The investigation will be completed, a written report of findings reviewed for sufficiency by the designee of the Director of Research and then presented to the Director of Research within 120 calendar days of its initiation unless circumstances clearly warrant a longer period. In that event, the Chair of the committee shall follow the same procedure as is applicable to an extension of the inquiry. Following delivery of the report to the Director of Research, copies of the investigation report also will be made available to the person(s) against whom the allegation was made, and those portions of the report relevant to the findings concerning the misconduct allegation will be made available to the person(s) who raised the allegation. Each of the principals may (but is not required to) submit written comments to the Director of Research within 30 calendar days of the presentation of the report to the Director of Research. Any such comments shall be made part of the record. The report of the committee and the investigatory file shall be maintained for at least three (3) years in a secure area, accessible only at the discretion of the Director of Research.

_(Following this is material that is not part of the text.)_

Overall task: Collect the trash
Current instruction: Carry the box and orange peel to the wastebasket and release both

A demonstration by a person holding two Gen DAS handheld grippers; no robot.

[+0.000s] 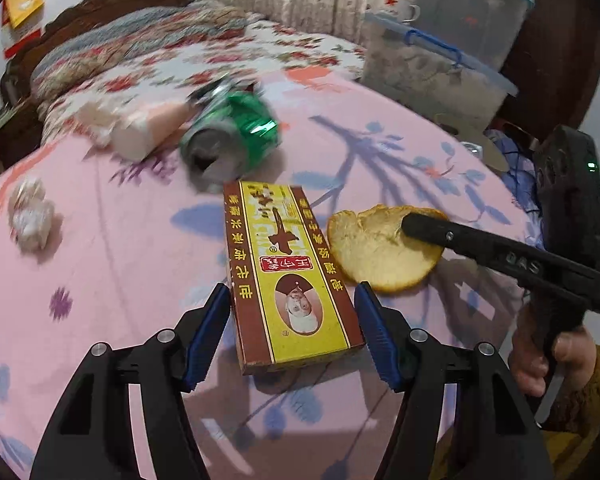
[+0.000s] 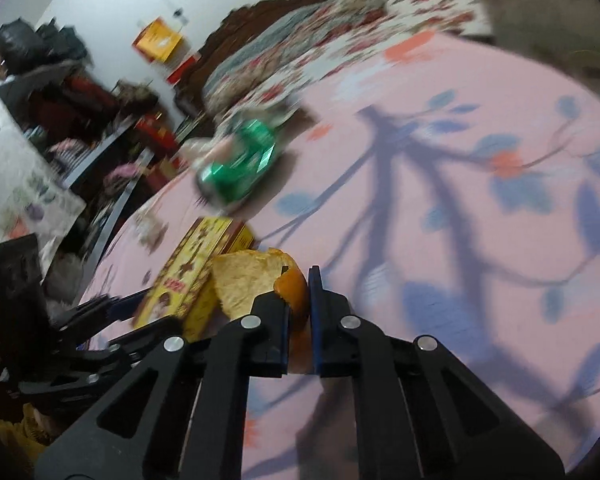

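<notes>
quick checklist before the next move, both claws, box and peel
1. Left claw open around the box: ok, one finger on each side.
2. Left pads touching the box: not ok, gaps show on both sides.
3. Right claw shut on the peel: ok, the peel's edge sits between the pads.
4. Peel lifted off the pink cloth: cannot tell.
5. Can away from both claws: ok, it lies beyond the box.
6. Bin for the trash in view: not ok, none shows.

Green can [image 1: 230,128], yellow-brown box [image 1: 290,276], pink floral sheet [image 1: 100,264].
</notes>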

The investigation committee will make findings and recommendations to the Director of Research concerning the validity of the allegations. In assessing the evidence, the committee will find scientific misconduct only when the preponderance of evidence supports such a finding, that is, when the committee is convinced that it is more likely than not that scientific misconduct occurred based upon the quality, quantity and credibility of the evidence presented. In the event of a finding of scientific misconduct, it is the responsibility of the investigation committee to render an opinion regarding the severity of the scientific misconduct and to distinguish between more or less significant instances of misconduct, the differentiation being whether or not the misconduct calls into question the validity of the research. In cases other than those covered by the Public Health Service which makes no such distinction, should the findings of misconduct not call into question the validity of the research (i.e. characterized as a less significant instance of misconduct), thereby more appropriately falling under the Grievance Policy, this inquiry and investigatory process will substitute for the process dictated by the Grievance Policy and sanctions appropriate to that level of misconduct shall apply.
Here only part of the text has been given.